せっかく子どもがいるのだから一緒に時間を過ごしたいし、任せきりというのも違う気がする。だからある程度のエネルギーは注ぎたいと思っていました。

一方で起業はしたし、責任もあるし、単純に結果も出したい。子育ても仕事も、両方がんばりたい。欲張りなのかもしれません。

そういう中で、デジタル機器を活用するなどして利便性を享受することは、決して悪いことじゃない、という思いはありました。

西村琢『だから声かけ、話し合う 親と子の気持ちいい関係をつくる 「やってみた」と「話してみた」』(TOYOKAN BOOKS)

僕は経営者で裁量があったので、子どもがいる社員は会社に一緒に来てもいいという手段を取りました。

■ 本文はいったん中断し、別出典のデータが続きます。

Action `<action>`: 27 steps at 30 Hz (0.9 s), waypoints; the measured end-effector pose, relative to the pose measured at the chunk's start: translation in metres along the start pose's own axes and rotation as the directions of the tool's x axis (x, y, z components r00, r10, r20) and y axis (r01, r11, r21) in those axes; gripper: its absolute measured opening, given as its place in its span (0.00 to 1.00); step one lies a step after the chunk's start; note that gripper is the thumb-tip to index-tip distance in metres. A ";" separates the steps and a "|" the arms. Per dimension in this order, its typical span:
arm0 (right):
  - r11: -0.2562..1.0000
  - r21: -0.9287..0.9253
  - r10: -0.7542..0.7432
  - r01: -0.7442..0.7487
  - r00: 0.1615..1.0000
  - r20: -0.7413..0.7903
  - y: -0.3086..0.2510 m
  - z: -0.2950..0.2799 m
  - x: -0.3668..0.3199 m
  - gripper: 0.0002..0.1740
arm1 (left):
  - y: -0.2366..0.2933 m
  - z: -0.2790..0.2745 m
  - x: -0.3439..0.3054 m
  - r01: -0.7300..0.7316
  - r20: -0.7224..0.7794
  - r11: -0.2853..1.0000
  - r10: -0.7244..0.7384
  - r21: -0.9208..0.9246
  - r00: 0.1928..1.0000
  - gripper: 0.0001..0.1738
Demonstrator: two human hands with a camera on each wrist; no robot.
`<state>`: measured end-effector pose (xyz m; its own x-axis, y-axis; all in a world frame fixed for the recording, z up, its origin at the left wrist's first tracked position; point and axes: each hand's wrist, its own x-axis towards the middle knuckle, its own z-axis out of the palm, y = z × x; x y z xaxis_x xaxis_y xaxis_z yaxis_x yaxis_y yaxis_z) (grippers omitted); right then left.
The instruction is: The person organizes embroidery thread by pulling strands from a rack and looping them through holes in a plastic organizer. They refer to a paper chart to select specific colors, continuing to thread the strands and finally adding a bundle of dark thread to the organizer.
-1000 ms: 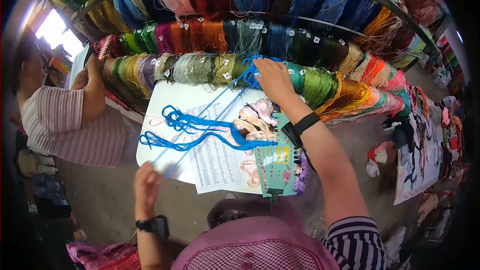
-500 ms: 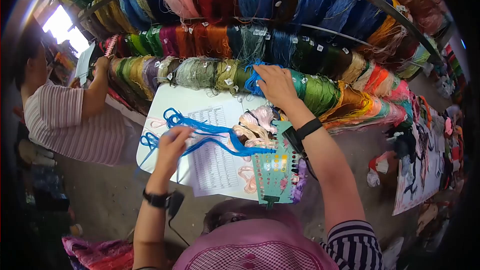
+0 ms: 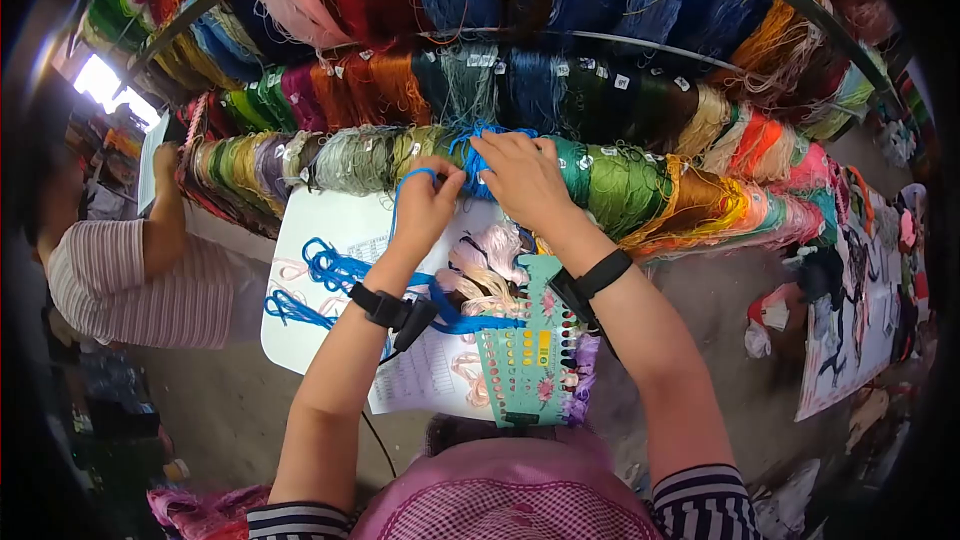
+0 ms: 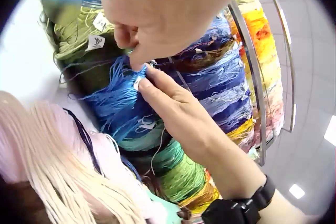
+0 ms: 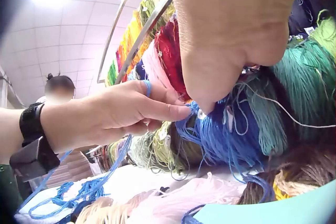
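Note:
A skein of bright blue thread (image 5: 231,137) hangs on the rack among green and teal skeins. My right hand (image 3: 525,180) pinches the top of this skein between thumb and fingers, as the left wrist view shows. Close beside it, my left hand (image 3: 425,210) holds a blue strand that loops round a finger, its fingertips right at the skein's top. From the left hand the strand (image 5: 118,155) runs down toward the white board. A long blue hank (image 3: 340,265) lies there, partly behind my left forearm.
The white board (image 3: 290,330) bears printed sheets (image 3: 425,375), pale pink and cream hanks (image 3: 490,255) and a green thread card (image 3: 510,370). Racks of coloured skeins (image 3: 380,90) rise behind. Another person (image 3: 150,270) stands at the left. A second board (image 3: 850,330) lies at the right.
My left hand has moved up and right from the lower left to the skein, bringing the strand along. The right hand stays at the skein. The head view has shifted slightly.

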<state>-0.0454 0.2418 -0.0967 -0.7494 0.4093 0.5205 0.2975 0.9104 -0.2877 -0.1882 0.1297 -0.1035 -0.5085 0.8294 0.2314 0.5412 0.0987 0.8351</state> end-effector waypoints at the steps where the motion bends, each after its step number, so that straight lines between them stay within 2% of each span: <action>1: 1.000 -0.010 -0.001 0.001 1.000 -0.008 0.000 0.001 0.000 0.26 | 0.006 -0.003 -0.002 0.181 0.102 0.950 -0.159 -0.255 0.982 0.06; 2: 1.000 -0.021 -0.002 0.002 1.000 -0.017 0.000 0.003 0.000 0.26 | 0.011 -0.004 -0.004 0.179 0.105 0.950 -0.157 -0.254 0.982 0.06; 4: 0.999 -0.032 -0.001 0.000 1.000 -0.007 -0.001 0.003 0.001 0.26 | 0.018 -0.004 -0.007 0.349 0.231 0.747 -0.262 -0.566 0.937 0.07; 5: 0.999 -0.042 0.000 0.000 1.000 0.004 -0.001 0.003 0.001 0.26 | 0.016 -0.004 -0.007 0.349 0.233 0.746 -0.261 -0.568 0.937 0.07; 7: 0.999 -0.038 -0.002 0.002 1.000 -0.008 -0.001 0.003 0.002 0.26 | 0.006 -0.001 -0.006 0.362 0.187 0.816 -0.310 -0.450 0.932 0.10; 8: 1.000 -0.031 -0.006 0.005 1.000 -0.021 -0.002 0.003 0.002 0.26 | 0.002 0.002 -0.007 0.362 0.186 0.814 -0.310 -0.455 0.932 0.10; 10: 0.999 -0.045 0.005 -0.005 1.000 0.005 -0.004 0.002 0.003 0.26 | -0.001 0.006 -0.007 0.202 0.125 0.952 -0.177 -0.231 0.976 0.11; 11: 0.998 -0.057 0.020 -0.018 0.999 0.026 -0.005 0.001 0.003 0.26 | -0.003 0.006 -0.006 0.202 0.124 0.951 -0.178 -0.233 0.976 0.11; 13: 0.997 -0.070 0.017 -0.015 1.000 0.022 -0.006 0.003 0.004 0.26 | 0.005 0.002 -0.006 0.123 0.163 0.969 -0.159 0.212 0.974 0.10; 14: 0.997 -0.082 0.018 -0.016 1.000 0.016 -0.006 0.004 0.003 0.26 | 0.002 0.004 -0.006 0.122 0.163 0.970 -0.158 0.209 0.974 0.10; 16: 0.996 -0.086 0.022 -0.020 0.999 0.024 -0.008 0.002 0.003 0.26 | -0.002 0.006 -0.008 0.091 0.087 0.990 -0.081 -0.107 0.993 0.08; 17: 0.996 -0.086 0.028 -0.025 0.999 0.029 -0.009 0.001 0.004 0.26 | -0.004 0.006 -0.009 0.089 0.087 0.990 -0.079 -0.109 0.993 0.08; 18: 0.996 -0.088 0.028 -0.025 0.999 0.028 -0.009 0.003 0.004 0.26 | 0.005 0.000 -0.011 0.258 0.168 0.904 -0.211 -0.340 0.963 0.08; 19: 0.995 -0.094 0.023 -0.022 1.000 0.013 -0.009 0.004 0.004 0.26 | 0.011 -0.003 -0.012 0.416 0.277 0.737 -0.313 -0.532 0.908 0.08; 23: 0.994 -0.106 0.035 -0.032 0.999 0.026 -0.011 0.003 0.004 0.26 | -0.010 0.007 -0.015 0.435 0.288 0.724 -0.328 -0.535 0.900 0.11; 24: 0.994 -0.108 0.036 -0.033 0.999 0.027 -0.011 0.003 0.004 0.26 | -0.008 0.012 -0.017 0.270 0.144 0.920 -0.237 -0.286 0.961 0.13; 25: 0.993 -0.114 0.037 -0.033 0.999 0.033 -0.011 0.004 0.004 0.26 | -0.007 0.016 -0.018 0.097 0.034 0.995 -0.097 0.018 0.995 0.14; 26: 0.992 -0.121 0.036 -0.031 0.999 0.038 -0.011 0.005 0.004 0.26 | -0.006 0.019 -0.019 0.098 0.034 0.995 -0.098 0.016 0.995 0.14; 27: 0.992 -0.122 0.036 -0.031 0.999 0.039 -0.011 0.005 0.005 0.26 | 0.005 0.019 -0.019 0.088 -0.037 0.979 -0.083 0.182 0.996 0.14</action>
<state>-0.0550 0.2330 -0.0949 -0.7608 0.4394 0.4776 0.3907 0.8977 -0.2036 -0.1636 0.1245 -0.1132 -0.5758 0.7976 0.1798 0.6072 0.2699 0.7473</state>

――著作の冒頭でも、子育てに対して「気楽に過ごそう」とメッセージしていますね。

【西村さん】「子育てはこうでなければならない」という固定観念に縛られてしまっている親が多いように思います。

僕が常々いろんなことに対して「それって本当に大事?」とは思うタイプということもありますが、もう一歩二歩進んで、角度を変えて考えてみることも大切じゃないかな、と思います。こうした思いを本にまとめたことで、ちょっとでも重たい空気が変わればと願っています。